In My Darker Moments . . .


In my darker moments, I sometimes ponder what the contours of the civilian court-access right extending to citizens supported by Justice Scalia in Hamdi and, perhaps also by Professor XXX, might look like. In World War II, the United States detained hundreds of thousands of Axis prisoners of war. A great many were guilty of war crimes and a fair number were tried for such crimes. During the war, these prisoners were duty bound to escape and to tie up the resources of the United States and its allies. Would such prisoners have hesitated to assert—even entirely falsely—that they were each and all United States citizens by birth, transported to Axis nations as children by their parents before the war, drafted without their consent, and forced to commit crimes against their will? Would not their affidavits in support of one another support such claims? And where purported claims to United States citizenship are supported, based merely on oath and affirmation, should such prisoners get a free ticket to the civilian courthouse door? What kept Axis prisoners from making such false claims was not a sense of martial honor common to warring nations, but the belief that their enemies were hard men, that their opponents were serious about victory and understood the consequences of defeat, and that the legal system incarcerating them was not run by madmen in judicial garb. Whatever else Ex parte Quirin was, it was a victory for common sense—during war time.

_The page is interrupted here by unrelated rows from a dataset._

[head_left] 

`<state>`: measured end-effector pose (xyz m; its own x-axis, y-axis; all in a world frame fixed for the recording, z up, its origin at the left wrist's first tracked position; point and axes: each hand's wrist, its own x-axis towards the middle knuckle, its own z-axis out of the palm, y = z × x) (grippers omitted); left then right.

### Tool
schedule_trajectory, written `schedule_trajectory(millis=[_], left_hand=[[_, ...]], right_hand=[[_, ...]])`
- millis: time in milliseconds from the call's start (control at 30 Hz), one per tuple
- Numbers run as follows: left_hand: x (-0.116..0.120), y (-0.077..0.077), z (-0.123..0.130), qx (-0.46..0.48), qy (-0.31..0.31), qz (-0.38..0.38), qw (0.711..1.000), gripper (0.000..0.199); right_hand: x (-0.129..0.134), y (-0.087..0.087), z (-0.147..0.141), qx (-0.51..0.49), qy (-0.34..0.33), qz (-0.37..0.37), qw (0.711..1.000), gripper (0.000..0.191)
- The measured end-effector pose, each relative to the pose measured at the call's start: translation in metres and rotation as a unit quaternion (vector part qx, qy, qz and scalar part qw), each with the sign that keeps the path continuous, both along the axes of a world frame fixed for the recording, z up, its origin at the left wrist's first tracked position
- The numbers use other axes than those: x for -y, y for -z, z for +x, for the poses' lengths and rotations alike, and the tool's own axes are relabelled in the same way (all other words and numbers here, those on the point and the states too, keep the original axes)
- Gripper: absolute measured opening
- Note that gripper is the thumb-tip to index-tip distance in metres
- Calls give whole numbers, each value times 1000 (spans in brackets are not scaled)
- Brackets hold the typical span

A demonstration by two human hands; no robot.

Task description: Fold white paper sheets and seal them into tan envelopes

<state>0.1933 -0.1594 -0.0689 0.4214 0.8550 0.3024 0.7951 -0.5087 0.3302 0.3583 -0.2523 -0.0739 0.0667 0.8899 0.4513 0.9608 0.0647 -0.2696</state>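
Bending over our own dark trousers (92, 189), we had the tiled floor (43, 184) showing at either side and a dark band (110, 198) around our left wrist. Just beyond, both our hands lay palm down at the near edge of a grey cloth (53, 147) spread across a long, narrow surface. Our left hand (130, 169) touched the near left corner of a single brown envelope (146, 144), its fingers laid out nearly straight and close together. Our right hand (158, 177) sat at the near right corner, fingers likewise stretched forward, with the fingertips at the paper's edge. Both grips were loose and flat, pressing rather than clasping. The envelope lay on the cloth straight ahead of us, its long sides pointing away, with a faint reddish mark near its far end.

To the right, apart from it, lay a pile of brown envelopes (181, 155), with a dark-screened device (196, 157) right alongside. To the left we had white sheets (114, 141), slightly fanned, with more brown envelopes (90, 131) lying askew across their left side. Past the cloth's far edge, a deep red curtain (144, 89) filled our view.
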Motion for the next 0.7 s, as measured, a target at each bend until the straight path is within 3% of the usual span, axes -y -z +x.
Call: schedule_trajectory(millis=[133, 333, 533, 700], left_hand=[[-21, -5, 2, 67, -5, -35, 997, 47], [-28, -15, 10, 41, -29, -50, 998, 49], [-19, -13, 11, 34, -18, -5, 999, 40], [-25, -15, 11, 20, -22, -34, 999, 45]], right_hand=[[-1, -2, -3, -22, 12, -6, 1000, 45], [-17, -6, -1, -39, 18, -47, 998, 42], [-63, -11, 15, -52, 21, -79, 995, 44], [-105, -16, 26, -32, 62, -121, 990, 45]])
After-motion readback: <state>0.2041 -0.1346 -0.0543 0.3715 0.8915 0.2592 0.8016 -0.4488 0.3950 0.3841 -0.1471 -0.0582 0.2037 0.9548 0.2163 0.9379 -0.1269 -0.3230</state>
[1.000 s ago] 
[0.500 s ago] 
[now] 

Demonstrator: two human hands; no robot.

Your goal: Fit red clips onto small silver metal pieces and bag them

Seth Barrett Tillman, In My Darker Moments . . ., New Reform Club (Oct. 8, 2018, 3:47 AM), https://reformclub.blogspot.com/2018/10/in-my-darker-moments.html

1 comment:

  1. Would such prisoners have hesitated to assert—even entirely falsely—that they were each and all United States citizens by birth, transported to Axis nations as children by their parents before the war, drafted without their consent, and forced to commit crimes against their will?

    I dunno, Seth. If US citizens, they're at least triable for treason. And "forced to commit crimes" is no defense.